WORK TO COMPLETE: Check each line of the data for "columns", then give the number of lines that have it, without any other words.

GIVEN ENTRIES:
•••••
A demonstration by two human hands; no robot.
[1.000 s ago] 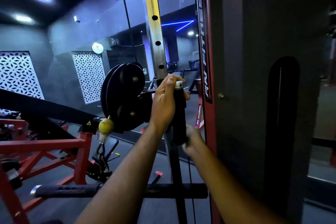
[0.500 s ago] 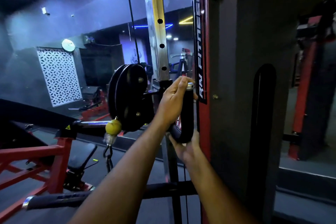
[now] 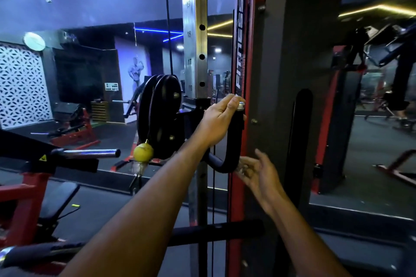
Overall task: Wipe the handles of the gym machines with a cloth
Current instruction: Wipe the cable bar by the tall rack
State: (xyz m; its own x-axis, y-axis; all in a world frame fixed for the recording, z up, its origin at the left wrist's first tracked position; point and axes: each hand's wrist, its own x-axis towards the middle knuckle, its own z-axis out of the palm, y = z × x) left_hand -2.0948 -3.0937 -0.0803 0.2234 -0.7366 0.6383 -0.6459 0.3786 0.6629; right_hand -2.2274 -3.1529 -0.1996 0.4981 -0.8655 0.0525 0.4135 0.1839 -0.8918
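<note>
Dim gym floor runs off under blue and yellow strip lights, with mirrors and a patterned screen on the far wall. Nearest, at the lower left edge of the view, a padded black bar lies across red frame tubing. Beyond it, both forearms reach up to the cable machine's curved black handle, which hangs just beside the red upright of the weight-stack tower. The right hand is loose, fingers spread, just beside the handle's lower bend and gripping nothing that I can make out; it is blurred, and whether anything small lies in its palm cannot be told. The left hand is wrapped round the handle's top, thumb near the chrome cap. No cloth shows anywhere.

Risks, as I judge them: with no cloth against it, the grip gets handled, not wiped. The handle also sits close against the upright, so a quick pass down it could jam knuckles there. Farther back, the pulley and yellow stopper ball hang on the cable; a tug on the handle could swing them.
</note>
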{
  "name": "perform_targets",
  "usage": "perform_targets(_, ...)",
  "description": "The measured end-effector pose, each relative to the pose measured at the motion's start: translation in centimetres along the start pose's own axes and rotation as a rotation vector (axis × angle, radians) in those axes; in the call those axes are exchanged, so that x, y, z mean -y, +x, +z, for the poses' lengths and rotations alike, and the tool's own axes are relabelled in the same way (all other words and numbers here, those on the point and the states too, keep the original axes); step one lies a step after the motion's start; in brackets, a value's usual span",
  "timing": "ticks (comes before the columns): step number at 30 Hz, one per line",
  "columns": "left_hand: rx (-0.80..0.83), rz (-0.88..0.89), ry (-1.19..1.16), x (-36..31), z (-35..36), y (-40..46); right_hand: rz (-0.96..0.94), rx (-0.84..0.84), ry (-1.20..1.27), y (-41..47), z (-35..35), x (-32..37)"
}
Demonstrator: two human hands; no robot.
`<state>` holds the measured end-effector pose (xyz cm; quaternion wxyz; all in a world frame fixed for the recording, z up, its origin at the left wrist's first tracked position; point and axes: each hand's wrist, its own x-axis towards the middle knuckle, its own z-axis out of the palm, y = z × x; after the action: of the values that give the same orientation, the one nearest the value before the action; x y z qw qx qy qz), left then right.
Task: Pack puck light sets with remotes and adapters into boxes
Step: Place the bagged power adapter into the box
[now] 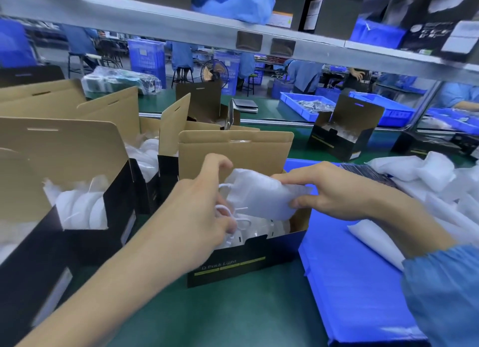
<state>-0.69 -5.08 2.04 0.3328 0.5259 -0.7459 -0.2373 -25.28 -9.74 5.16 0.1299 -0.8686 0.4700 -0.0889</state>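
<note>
grip: right hand (334, 191) pinches the right end of a white foam pouch (259, 196), thumb under and fingers over the top edge; left hand (199, 204) is closed around a loop of white cord (233, 214) at the pouch's left end, fingers curled tight; pouch held tilted, just above the open mouth of a black box (233, 266), its lower edge dipping inside the rim; box printed "puck light" on the front with yellow-green bars, brown lid flap (233, 149) standing upright behind; more white wrapped pieces lie inside the box under the pouch, what they are cannot be told; box stands on a green table (220, 315); to its left, further open boxes (85, 191) of the same kind, flaps up, white foam showing inside; to its right, touching or just beside, a blue tray (350, 269) holding a heap of white foam pouches (427, 175) and one flat white sleeve (373, 240); blue sleeve cuff (440, 289) on the right forearm, left forearm bare; beyond, another open black box (342, 134) and blue bins (300, 105) on the far side of the table.
</note>
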Motion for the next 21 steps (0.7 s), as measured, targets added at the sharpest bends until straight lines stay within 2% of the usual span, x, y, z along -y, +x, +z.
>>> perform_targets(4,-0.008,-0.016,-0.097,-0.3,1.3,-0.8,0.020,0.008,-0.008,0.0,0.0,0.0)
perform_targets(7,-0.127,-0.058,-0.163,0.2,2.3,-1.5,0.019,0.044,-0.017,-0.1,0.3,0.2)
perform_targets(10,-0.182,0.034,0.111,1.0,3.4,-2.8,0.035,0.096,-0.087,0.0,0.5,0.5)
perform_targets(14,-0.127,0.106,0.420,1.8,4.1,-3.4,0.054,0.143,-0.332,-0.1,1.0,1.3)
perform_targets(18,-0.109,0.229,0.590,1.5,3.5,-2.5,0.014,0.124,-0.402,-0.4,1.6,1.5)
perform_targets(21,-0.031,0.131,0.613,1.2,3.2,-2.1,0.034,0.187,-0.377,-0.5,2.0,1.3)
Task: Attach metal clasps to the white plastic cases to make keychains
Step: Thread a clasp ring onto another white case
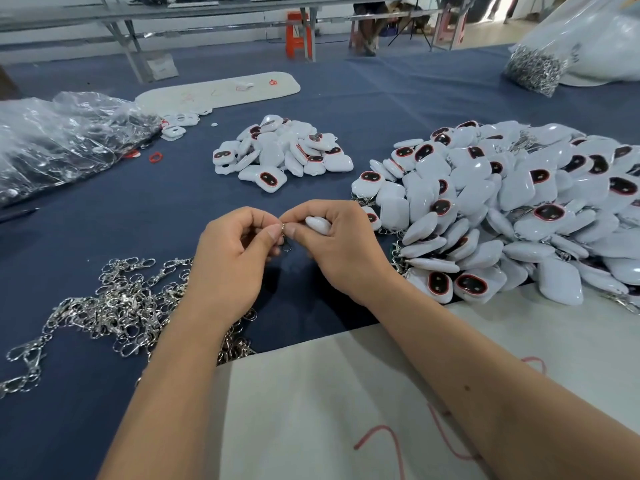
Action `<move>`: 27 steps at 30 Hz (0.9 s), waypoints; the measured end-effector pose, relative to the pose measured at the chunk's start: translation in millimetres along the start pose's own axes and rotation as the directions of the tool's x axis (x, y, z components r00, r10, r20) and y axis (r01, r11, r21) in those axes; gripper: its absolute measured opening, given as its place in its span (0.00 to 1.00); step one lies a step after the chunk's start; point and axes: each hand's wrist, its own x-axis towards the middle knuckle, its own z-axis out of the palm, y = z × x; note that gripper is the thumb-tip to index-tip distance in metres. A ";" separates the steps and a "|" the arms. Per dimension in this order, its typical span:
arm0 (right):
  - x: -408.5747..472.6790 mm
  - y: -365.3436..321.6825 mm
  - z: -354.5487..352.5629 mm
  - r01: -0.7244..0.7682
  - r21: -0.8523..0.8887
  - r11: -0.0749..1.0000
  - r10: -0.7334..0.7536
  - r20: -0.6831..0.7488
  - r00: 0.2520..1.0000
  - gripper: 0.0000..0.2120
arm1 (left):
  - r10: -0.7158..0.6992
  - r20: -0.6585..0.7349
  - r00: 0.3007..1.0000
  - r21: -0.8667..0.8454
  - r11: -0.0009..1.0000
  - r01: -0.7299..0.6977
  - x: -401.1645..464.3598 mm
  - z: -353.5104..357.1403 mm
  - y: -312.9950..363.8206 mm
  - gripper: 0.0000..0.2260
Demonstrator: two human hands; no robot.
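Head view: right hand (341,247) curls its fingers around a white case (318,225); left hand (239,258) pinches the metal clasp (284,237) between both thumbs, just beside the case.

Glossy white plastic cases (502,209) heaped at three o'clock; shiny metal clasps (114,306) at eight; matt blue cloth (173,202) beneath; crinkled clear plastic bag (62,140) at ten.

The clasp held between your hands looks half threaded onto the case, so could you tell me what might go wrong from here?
1. The clasp is pinched only at the fingertips; it could slip and drop before it hooks the white case.
2. The left hand's forearm lies over the tangled loose clasps and may drag them along.
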 end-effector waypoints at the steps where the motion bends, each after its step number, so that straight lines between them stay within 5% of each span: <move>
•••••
RESULT BELOW: 2